Baxter also addressed the sometime adversarial climate that exists between compliance officers and business leaders that own the risk. He suggested:
- embedding ethics and compliance issues in the disciplines that are more typical of governance issues involving the board of directors, like strategy, business goals, and risk management, all of which touch ethics and compliance; or
- creating escalation pathways to the board of directors for resolving conflicts between the chief ethics and compliance officer and a senior business leader.
Stronger individual accountability. At the state level, New York Superintendent of Financial Services Benjamin Lawsky said the Department of Financial Services (DFS) is considering making senior executives personally attest to the adequacy and robustness of anti-money laundering (AML) systems. In prepared remarks at Columbia Law School, the Lawsky also stressed the need to hold individuals, not just corporations, accountable for misconduct.

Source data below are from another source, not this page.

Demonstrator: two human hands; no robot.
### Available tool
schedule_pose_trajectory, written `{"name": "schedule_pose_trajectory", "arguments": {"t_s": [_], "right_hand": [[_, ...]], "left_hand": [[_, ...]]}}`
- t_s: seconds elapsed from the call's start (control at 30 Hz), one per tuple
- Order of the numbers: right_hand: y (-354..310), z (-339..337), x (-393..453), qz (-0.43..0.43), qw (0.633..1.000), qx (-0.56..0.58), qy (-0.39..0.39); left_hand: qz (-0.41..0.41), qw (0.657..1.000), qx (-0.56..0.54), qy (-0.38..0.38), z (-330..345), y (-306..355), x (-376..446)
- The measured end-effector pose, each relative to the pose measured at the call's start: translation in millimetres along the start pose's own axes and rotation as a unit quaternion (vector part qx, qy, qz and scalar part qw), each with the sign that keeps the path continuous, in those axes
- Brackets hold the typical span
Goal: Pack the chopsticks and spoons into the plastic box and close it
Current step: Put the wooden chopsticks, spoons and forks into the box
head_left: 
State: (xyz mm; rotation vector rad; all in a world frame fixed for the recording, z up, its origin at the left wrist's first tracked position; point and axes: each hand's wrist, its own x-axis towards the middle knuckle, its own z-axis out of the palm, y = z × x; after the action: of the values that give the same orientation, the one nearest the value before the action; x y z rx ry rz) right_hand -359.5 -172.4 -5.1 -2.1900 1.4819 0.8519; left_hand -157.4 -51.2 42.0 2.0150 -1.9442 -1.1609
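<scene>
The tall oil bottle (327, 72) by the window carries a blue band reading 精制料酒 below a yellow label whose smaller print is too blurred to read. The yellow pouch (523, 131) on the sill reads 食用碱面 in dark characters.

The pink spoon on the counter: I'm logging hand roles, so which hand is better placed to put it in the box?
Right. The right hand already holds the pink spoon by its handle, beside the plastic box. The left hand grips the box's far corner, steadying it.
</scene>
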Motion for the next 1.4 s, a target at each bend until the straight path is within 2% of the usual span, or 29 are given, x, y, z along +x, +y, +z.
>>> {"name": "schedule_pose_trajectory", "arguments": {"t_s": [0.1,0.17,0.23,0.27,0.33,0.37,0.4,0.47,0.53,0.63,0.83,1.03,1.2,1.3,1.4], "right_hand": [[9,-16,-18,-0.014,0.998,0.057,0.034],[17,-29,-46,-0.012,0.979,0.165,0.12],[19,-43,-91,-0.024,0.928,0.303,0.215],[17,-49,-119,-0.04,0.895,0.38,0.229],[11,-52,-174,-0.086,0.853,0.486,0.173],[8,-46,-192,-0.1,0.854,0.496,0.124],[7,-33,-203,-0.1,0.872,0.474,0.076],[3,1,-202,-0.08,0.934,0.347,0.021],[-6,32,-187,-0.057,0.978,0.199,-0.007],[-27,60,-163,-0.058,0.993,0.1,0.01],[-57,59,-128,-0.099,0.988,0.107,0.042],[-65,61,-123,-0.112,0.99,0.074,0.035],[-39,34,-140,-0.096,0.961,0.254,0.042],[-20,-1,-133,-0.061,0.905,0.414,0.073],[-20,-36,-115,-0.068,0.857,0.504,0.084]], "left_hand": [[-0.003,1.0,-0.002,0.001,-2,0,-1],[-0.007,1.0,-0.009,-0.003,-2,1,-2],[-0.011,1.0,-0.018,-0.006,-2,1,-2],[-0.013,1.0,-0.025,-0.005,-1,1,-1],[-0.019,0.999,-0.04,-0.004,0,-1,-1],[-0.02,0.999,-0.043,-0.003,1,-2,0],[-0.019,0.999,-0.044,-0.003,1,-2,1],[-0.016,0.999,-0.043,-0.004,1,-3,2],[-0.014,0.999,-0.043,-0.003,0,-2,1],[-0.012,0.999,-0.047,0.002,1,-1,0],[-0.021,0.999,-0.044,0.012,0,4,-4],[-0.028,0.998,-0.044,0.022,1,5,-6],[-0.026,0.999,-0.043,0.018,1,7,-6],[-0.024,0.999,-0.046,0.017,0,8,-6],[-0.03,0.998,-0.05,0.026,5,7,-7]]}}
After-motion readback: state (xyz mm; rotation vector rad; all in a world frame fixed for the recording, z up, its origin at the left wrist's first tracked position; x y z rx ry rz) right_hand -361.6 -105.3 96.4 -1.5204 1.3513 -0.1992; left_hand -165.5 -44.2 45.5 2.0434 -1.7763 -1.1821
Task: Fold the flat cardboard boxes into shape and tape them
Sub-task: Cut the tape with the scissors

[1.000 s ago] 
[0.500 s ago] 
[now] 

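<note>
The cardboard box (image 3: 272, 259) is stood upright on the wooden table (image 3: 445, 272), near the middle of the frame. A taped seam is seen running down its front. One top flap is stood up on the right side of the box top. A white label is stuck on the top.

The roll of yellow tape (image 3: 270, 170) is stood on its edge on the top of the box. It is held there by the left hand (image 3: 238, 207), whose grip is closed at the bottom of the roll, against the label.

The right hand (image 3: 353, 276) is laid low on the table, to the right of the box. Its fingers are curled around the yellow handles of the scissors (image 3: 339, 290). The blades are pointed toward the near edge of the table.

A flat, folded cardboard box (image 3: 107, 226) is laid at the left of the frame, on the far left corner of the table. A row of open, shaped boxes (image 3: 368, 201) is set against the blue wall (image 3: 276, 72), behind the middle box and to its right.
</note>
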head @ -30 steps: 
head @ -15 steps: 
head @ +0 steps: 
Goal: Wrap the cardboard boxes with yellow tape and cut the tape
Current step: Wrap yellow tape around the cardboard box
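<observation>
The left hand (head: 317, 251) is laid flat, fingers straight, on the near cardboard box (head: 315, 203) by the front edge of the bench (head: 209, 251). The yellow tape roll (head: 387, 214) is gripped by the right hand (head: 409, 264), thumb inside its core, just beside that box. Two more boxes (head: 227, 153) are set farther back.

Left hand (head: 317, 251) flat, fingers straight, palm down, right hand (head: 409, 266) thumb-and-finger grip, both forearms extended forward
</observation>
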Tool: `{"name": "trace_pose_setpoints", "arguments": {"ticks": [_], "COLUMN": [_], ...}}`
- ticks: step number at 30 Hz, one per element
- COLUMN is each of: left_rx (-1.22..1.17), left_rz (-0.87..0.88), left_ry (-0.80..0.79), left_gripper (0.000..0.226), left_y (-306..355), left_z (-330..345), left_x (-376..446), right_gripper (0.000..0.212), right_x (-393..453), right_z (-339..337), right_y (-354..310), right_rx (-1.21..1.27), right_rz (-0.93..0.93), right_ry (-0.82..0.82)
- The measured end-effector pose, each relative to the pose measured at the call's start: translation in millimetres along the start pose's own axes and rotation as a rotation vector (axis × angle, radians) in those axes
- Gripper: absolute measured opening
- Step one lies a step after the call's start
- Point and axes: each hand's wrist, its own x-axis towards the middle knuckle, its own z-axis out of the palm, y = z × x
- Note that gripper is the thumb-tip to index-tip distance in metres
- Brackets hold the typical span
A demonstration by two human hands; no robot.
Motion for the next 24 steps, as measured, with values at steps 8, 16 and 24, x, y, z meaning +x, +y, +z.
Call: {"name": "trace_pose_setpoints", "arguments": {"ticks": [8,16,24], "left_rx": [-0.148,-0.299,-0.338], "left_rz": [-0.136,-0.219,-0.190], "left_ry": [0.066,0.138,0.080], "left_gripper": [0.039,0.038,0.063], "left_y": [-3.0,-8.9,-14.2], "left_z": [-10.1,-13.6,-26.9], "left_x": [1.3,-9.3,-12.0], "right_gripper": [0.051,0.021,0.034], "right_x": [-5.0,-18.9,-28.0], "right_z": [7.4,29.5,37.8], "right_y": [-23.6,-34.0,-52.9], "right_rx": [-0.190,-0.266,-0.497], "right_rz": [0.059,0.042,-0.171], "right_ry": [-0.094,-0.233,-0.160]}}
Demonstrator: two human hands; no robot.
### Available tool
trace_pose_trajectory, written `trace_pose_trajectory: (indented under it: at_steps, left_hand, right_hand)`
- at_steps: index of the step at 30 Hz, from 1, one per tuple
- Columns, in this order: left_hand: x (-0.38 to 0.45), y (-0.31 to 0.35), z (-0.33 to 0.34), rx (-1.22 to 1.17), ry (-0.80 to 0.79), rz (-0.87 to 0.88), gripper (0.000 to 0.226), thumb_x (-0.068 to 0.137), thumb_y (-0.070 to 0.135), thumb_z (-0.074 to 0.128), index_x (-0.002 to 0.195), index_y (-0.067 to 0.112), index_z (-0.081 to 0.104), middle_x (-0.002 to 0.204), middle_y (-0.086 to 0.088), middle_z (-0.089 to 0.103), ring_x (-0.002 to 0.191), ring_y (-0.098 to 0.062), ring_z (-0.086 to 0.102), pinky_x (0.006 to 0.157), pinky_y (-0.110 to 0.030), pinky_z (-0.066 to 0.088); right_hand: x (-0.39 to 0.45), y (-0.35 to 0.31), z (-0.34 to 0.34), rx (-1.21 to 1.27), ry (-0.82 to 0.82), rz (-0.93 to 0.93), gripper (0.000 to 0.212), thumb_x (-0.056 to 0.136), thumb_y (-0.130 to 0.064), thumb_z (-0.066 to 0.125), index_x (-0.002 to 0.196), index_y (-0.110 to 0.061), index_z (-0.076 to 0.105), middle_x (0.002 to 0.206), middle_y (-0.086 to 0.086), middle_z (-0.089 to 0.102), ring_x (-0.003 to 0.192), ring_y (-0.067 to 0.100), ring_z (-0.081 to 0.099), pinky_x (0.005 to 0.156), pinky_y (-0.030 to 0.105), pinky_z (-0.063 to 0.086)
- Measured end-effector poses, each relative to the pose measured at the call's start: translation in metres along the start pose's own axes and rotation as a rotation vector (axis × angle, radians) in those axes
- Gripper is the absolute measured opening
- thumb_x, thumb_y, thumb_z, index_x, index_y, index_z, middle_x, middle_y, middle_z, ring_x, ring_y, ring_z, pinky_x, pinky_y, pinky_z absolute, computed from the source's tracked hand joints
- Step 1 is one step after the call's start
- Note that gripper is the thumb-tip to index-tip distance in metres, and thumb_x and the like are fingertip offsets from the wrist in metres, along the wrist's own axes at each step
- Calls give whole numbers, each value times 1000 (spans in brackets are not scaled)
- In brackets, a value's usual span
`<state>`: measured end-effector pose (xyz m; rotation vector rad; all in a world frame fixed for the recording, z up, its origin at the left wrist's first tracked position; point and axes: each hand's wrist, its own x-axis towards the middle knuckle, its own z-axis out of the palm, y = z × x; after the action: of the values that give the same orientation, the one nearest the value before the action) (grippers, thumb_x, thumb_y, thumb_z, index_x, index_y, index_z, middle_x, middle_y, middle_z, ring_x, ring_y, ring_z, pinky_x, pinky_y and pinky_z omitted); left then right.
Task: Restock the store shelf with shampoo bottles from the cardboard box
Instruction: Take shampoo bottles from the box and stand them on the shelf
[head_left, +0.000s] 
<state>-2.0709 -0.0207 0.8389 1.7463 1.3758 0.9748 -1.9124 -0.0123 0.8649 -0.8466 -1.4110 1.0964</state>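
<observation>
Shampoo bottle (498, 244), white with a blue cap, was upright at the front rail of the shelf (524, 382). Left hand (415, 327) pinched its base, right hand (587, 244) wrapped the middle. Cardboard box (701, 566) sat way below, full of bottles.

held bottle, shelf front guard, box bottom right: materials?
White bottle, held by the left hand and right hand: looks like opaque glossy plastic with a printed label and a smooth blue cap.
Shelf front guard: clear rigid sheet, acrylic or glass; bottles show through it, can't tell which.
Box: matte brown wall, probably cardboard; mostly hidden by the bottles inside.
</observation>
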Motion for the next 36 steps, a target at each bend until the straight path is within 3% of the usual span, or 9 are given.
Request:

Acknowledging that self-reporting by firms to gauge AML compliance is a “whack-a-mole” approach, Lawsky suggested taking a page from the Sarbanes-Oxley Act and require senior executives to personally attest to their AML systems’ effectiveness.
Another area where more individual accountability is needed is fraud. Many Americans have been “deeply disappointed” by efforts to hold individual, senior executives on Wall Street accountable for misconduct. It’s unsurprising that we continue to see fraud after fraud, said the regulator, because the individuals who engaged in wrongdoing rarely, if ever, face any real consequences.
Even if the misconduct doesn’t rise to the level of criminal fraud, regulators still have options, Lawsky said. In civil enforcement actions, the agency required the CEO of BNP Paribas and the chairman of Ocwen Financial to step down. The agency has also banned multiple senior executives from participating in the operations of regulated institutions.